8. The automated migration method according to claim 7, characterized in that, Step 5 specifically includes: forming the basis for generating alternative code by retrieving the target container interface and its usage description that are most similar to the semantic vector and context description from the vector database; designing a multi-level Prompt based on the retrieval results to guide the LLM to generate alternative code with container definition, context information, and performance benchmarks; the generated code suggestions include the usage of the target container, interface adaptation logic, and related precautions.
9. The automated migration method according to claim 7, characterized in that, Step 6 specifically includes: generating standard patch files to demonstrate the differences in the alternative content, and using command-line tools to visually review and confirm the alternative recommendations; The replacement includes line-level comparison information of the original code and the replacement code, along with comments indicating the reasons for the replacement, the context, and performance recommendations.

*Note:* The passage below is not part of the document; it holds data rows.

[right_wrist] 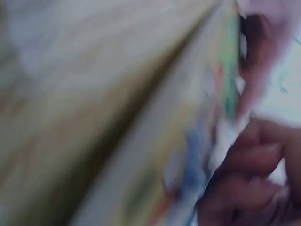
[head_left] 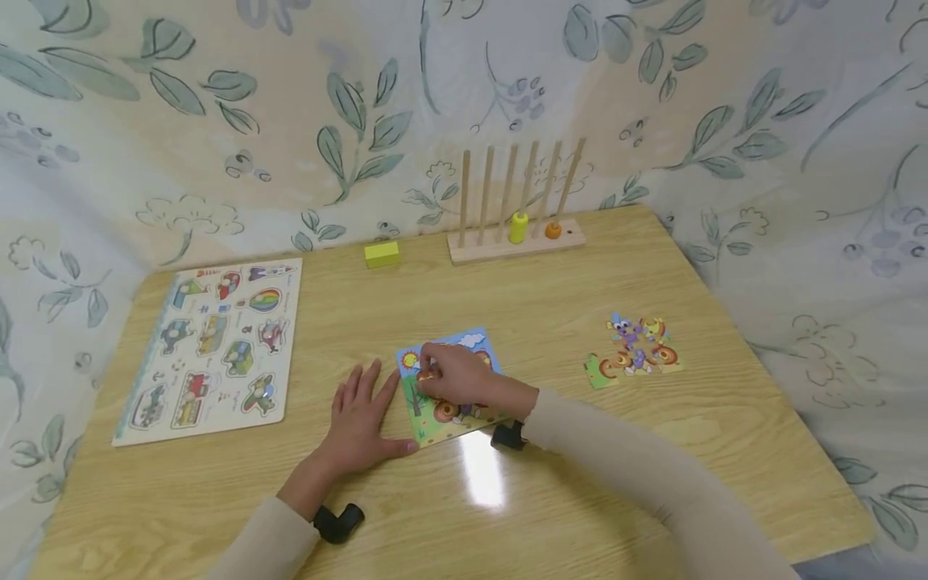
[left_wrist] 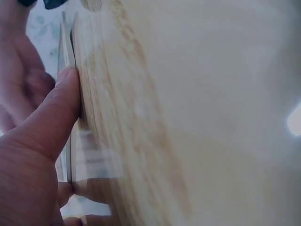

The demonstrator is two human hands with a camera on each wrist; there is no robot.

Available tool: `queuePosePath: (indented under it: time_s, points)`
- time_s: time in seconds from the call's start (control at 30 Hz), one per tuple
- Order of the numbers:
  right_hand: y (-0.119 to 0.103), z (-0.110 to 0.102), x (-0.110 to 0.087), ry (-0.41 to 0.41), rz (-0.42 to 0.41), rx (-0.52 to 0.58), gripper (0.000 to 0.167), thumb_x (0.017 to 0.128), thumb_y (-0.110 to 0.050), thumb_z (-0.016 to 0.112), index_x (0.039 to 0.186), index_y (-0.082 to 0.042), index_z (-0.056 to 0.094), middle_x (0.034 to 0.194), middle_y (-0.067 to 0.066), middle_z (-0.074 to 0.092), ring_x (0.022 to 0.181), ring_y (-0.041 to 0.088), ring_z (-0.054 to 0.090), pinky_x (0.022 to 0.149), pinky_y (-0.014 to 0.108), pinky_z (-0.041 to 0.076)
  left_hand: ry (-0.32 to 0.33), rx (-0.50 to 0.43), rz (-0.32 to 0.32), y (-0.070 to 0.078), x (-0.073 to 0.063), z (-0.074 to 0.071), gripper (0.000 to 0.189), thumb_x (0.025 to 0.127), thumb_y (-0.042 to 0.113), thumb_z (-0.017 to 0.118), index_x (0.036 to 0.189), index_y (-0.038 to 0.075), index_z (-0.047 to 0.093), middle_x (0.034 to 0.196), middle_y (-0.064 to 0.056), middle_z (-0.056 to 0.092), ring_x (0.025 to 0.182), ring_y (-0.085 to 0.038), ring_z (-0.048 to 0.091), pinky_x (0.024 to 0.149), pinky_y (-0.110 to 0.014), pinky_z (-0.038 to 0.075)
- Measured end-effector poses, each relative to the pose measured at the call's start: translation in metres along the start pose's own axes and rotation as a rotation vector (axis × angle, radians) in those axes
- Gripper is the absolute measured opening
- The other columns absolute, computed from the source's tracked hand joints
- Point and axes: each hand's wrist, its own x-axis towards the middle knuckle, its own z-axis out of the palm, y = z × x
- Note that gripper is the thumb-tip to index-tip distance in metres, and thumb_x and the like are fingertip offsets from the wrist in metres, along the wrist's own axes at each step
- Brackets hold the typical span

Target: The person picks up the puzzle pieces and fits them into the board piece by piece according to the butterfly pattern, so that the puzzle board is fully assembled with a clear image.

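Observation:
A small picture puzzle [head_left: 428,431] with a sun, sky, grass and cartoon figures lies in the middle of the wooden table. Its edge also shows in the left wrist view. My left hand [head_left: 362,427] rests on its left, fingers spread, the thumb [left_wrist: 61,101] touching the near-left corner. Over the puzzle's upper half, my right hand [head_left: 460,377] has curled fingers and seems to pinch a puzzle piece, mostly hidden by the fingers. Blur in the right wrist view hides that grip. Several loose puzzle pieces [head_left: 638,358] lie to the right.
At the left lies a white peg board of vehicles [head_left: 242,322]. A yellow block [head_left: 381,254] stands near the back edge. Beside it is a wooden rack of upright rods [head_left: 467,251] carrying yellow and orange beads. Patterned cloth [head_left: 290,121] hangs behind the table [head_left: 348,322].

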Motion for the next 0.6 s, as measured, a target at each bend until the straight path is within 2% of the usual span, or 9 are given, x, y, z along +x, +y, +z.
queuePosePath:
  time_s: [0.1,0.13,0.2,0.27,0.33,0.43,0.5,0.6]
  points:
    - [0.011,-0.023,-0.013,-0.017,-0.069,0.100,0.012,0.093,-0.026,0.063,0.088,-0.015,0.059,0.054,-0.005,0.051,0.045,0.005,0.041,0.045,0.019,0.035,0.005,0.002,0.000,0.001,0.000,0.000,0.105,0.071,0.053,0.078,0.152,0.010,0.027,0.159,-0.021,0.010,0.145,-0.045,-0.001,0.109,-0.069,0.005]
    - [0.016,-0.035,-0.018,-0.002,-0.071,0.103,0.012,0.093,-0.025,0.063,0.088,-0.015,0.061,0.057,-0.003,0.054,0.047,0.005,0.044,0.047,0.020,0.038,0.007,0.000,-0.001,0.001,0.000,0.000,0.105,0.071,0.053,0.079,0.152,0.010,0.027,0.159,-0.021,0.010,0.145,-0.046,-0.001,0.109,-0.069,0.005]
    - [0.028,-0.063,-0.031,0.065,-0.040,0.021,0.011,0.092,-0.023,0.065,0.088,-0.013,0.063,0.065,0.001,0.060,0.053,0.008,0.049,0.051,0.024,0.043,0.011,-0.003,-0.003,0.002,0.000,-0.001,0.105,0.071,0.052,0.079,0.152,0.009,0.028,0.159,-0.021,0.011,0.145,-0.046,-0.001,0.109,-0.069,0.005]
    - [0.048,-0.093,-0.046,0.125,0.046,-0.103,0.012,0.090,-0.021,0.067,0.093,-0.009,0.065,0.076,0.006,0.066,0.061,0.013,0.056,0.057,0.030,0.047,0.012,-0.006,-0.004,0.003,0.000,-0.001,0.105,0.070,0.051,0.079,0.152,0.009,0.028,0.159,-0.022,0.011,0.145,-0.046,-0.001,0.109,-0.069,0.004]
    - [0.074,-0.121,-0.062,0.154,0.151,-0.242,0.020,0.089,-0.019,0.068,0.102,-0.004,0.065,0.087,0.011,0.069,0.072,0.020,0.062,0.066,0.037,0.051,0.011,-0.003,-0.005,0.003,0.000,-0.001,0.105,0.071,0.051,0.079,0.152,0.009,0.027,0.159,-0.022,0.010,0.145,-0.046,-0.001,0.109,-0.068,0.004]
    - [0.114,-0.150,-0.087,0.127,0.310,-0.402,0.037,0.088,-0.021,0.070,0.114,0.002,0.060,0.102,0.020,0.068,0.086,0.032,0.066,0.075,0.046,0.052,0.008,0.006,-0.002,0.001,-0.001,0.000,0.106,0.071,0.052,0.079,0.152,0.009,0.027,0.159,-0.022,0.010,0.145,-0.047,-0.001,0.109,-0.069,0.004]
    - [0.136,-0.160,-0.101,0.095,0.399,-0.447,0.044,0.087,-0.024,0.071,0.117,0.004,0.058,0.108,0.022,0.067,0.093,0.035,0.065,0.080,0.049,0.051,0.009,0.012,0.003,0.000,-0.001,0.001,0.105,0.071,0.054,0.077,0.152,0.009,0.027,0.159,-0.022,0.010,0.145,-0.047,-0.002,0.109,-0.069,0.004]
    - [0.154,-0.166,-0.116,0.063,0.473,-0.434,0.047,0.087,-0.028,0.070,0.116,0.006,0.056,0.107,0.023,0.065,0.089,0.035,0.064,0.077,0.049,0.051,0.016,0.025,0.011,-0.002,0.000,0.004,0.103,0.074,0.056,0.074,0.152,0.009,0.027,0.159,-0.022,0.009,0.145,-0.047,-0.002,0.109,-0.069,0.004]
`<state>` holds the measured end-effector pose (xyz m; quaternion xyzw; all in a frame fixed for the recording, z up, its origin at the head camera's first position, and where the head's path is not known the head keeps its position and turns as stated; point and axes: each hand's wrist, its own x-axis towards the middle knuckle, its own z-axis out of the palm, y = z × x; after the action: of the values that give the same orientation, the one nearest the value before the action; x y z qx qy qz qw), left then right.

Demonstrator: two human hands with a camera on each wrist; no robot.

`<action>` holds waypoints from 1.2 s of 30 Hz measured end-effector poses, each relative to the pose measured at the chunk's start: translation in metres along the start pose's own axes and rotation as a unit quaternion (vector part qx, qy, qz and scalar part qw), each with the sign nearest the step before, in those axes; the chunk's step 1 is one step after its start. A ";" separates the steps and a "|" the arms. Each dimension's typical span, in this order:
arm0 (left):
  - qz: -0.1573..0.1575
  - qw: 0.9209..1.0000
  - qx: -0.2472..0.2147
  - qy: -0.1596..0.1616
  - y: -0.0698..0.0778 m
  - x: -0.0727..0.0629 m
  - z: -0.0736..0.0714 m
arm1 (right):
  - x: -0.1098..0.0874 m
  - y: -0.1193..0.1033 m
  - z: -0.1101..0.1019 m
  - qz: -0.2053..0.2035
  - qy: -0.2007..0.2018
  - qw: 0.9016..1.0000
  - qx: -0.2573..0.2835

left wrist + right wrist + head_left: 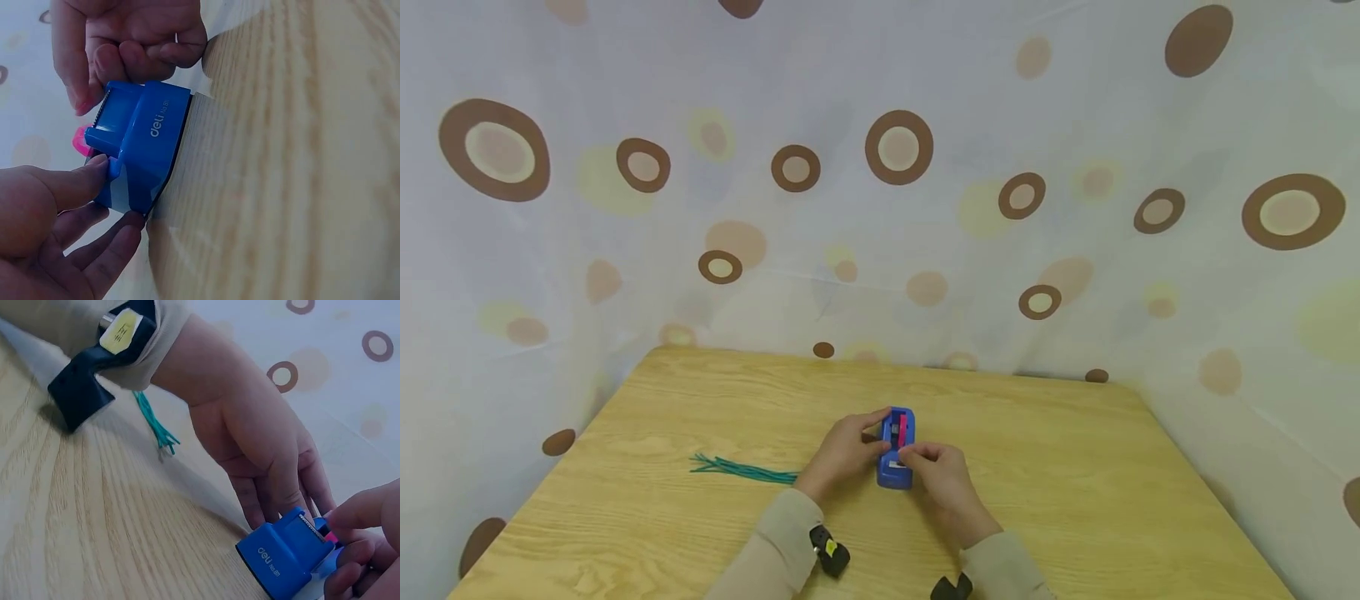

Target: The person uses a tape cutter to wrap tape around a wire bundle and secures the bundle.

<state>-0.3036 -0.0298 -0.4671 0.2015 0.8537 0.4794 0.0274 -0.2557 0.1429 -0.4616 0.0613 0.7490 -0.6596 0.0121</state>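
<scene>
left on table [1052,508]: bundle of green strands [745,470], near the left wrist, outside the work.

centre: blue tape dispenser [147,140], seemingly upright on the table, between the hands; pink core [902,431] inside it.

technique (judgement): step looks like handling at the core and cutter. left hand [842,446] should brace the body, base flat, thumb off the core so it can turn. right hand [946,479] best works lightly with fingertips, any pull straight along the body; tips clear of the serrated edge [102,107], which could nick skin.

fingers, left to right:
- left: clamped on the dispenser's left side, thumb on the upper rim, index reaching the far end, others curled lower down. gap is only the body's width.
- right: curled, thumb and index close together just beside the serrated edge. whether tape film lies between the tips: cannot tell.
</scene>
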 end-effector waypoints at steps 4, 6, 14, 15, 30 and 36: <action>0.007 1.000 0.003 0.002 -0.001 -0.002 0.000 | -0.003 -0.003 0.000 0.006 -0.005 1.000 -0.008; 0.006 1.000 0.004 0.003 -0.001 -0.001 -0.001 | -0.003 -0.005 0.000 0.012 -0.004 1.000 -0.016; 0.008 1.000 0.025 0.009 0.000 0.004 0.000 | -0.005 -0.008 -0.001 0.028 0.014 0.999 -0.032; 0.007 1.000 0.027 0.008 0.000 0.005 0.000 | -0.005 -0.008 -0.001 0.030 0.014 0.999 -0.035; 0.003 1.000 0.028 0.007 0.004 0.001 0.001 | -0.017 -0.010 -0.003 0.057 0.011 0.997 -0.047; 0.001 1.000 0.023 0.005 0.004 0.001 0.003 | -0.024 -0.010 -0.003 0.053 0.008 0.998 -0.037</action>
<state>-0.3026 -0.0255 -0.4649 0.2004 0.8645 0.4606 0.0179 -0.2331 0.1432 -0.4493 0.1055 0.7687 -0.6294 0.0436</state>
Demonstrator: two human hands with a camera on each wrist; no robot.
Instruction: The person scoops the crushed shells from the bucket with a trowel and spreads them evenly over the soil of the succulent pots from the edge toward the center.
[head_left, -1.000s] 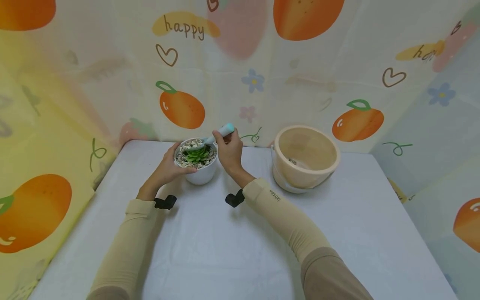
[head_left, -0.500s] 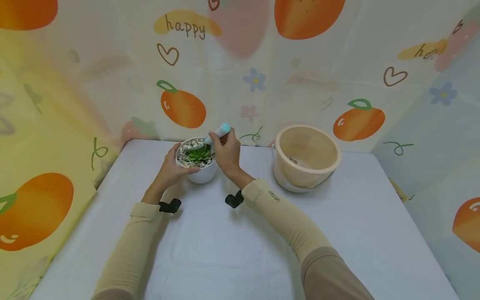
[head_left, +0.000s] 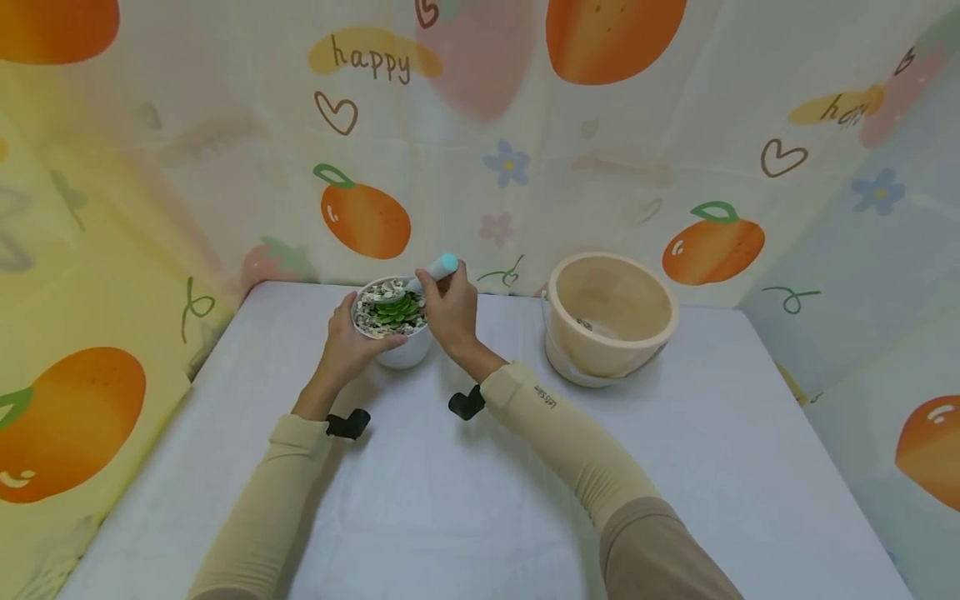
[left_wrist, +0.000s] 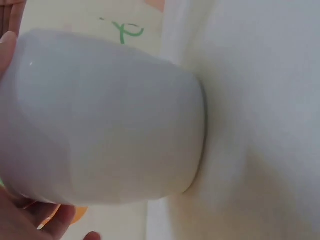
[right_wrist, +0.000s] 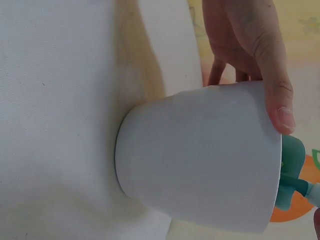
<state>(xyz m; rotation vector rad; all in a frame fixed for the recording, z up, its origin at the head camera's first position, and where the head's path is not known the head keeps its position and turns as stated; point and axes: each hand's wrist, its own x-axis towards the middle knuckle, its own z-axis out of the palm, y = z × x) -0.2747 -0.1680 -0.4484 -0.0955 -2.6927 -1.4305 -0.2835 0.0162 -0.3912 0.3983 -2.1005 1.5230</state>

10. The automated migration method according to claim 7, characterized in that, Step 7 specifically includes: running automated tests in a preset Docker container to verify the functional correctness and performance changes of the alternative code, and automatically executing unit tests and integration tests of the code through a consistent build environment and test scripts; In the performance verification phase, the perf tool is used again to test the performance of the replaced container, key performance indicators are collected and compared with the performance benchmark data before the replacement, and a performance analysis report is generated.